Questions to Ask the Study Team
Before enrolling in a study, you should obtain answers to the following questions. If you cannot find answers to these questions on the consent form, ask the study investigator or coordinator.
- What is the primary purpose of the study?
- Why do researchers believe the new treatment being tested may be effective? Has it been tested before? Where? And, if so, for how long?
- What is known about the medication’s effectiveness and safety in other countries?
- What are the possible risks, side effects, and benefits of the clinical trial, and how do they compare with my current treatment?
- Who will be participating in the study?
- What kinds of medical problems would prevent participation in the clinical trial?
Insurance and Reimbursement Questions
- Who is sponsoring the study?
- What is the experience of the sponsor company? Are they a new company or do they have a long history with your condition?
- What is the likelihood of the company having the resources to obtain FDA approval and provide an adequate supply of the medication once it is approved?
- What other medications has the company studied and/or brought to market? What is the company’s track record?

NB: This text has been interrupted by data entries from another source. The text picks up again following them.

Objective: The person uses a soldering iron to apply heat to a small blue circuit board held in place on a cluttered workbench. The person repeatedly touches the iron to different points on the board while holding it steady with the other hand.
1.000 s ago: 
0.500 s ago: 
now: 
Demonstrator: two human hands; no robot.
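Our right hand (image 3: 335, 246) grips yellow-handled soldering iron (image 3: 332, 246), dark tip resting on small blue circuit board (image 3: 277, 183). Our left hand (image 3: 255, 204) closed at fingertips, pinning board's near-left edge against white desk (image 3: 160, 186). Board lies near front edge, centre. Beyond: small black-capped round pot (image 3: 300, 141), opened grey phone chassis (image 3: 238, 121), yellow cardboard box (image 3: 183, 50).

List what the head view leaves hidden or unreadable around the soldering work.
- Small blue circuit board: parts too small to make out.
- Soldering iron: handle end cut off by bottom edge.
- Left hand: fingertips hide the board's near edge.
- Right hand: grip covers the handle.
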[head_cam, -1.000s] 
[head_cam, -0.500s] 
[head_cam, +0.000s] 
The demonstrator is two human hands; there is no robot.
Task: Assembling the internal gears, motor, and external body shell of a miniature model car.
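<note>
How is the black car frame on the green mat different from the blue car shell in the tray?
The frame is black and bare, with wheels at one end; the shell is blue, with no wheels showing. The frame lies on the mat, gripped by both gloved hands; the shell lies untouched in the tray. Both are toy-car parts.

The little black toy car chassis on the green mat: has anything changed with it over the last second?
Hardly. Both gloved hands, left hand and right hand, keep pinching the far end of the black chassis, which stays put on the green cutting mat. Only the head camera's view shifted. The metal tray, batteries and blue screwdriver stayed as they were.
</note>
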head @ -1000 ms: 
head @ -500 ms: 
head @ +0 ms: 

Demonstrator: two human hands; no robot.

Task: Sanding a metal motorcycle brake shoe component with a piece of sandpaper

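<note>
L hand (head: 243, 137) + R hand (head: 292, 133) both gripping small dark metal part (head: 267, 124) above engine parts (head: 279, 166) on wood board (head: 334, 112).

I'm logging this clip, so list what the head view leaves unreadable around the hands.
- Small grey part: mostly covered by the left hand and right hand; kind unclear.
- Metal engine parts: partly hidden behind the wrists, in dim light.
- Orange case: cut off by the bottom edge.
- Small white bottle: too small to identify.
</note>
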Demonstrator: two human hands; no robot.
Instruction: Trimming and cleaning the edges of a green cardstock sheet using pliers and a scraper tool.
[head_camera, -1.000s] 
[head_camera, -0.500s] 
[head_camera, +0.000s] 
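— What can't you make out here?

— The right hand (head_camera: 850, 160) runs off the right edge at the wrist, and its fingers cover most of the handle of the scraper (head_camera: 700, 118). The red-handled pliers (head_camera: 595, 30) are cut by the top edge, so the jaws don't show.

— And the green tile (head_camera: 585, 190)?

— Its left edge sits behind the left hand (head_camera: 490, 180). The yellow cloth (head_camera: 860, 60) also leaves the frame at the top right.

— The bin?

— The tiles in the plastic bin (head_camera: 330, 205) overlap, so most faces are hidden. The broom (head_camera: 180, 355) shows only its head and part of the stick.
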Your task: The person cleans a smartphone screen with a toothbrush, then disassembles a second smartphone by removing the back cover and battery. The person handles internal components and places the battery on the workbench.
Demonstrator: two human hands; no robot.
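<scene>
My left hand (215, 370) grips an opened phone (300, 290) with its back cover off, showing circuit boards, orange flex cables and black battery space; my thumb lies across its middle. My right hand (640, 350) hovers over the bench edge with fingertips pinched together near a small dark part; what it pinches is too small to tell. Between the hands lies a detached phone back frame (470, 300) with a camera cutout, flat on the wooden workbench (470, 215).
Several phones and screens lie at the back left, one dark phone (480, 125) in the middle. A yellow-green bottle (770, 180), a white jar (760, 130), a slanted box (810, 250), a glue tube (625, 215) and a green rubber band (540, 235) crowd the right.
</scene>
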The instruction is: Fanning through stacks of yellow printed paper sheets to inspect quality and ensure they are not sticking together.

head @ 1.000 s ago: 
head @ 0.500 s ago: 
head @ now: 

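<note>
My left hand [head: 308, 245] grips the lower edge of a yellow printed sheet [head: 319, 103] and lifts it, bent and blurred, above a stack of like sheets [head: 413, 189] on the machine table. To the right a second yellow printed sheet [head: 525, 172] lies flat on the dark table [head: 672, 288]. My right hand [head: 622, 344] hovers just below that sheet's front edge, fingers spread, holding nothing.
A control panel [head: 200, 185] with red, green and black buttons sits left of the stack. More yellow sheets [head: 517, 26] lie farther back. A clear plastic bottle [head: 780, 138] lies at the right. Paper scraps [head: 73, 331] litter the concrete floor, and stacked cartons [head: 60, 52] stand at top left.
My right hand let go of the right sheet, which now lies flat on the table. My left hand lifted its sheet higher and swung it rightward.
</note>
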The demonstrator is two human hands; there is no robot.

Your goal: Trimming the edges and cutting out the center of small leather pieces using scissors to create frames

- Will I (or my health insurance company) have to pay for any part of the study?
- Should I inform my health insurance company before enrolling?
- What assistance will the sponsor company provide in terms of transportation or hotel accommodations?
- What medical tests, office visits, and treatment costs will be covered during the clinical trial?
- Who will be in charge of my care?
- What type of screening is involved?
- How many times will I have to visit the study center and see the study doctor?
- If I have an episodic condition, when should I contact my physician? At the onset, or after a waiting period?
- What treatment(s) are involved?
- What if I miss a dose?
- Is there a chance I will be receiving a placebo instead of the new treatment? Will I know if I am receiving the placebo? Will my doctor?
- Will I receive medication even if I’m in the placebo group? What is the duration of time between receiving the placebo and receiving the treatment?
- Does the study allow for additional treatment dosages if the first dose does not bring you rapid relief?
- What does the protocol allow if I am having a painful or life-threatening attack?
- If I am currently taking other medications(s), should I continue taking these medications?
- How might this trial affect my daily life?
- How long will the trial last?
- Will hospitalization be required?
- What type of long-term follow up care is part of this study?
- How will I know that the treatment is working?
- How will my safety be monitored? What happens if the treatment causes me harm?
- Will results of the trials be provided to me? If so, when?
- Can I drop out of the study at any time?
- Can I choose to remain on this treatment, even after the trial ends?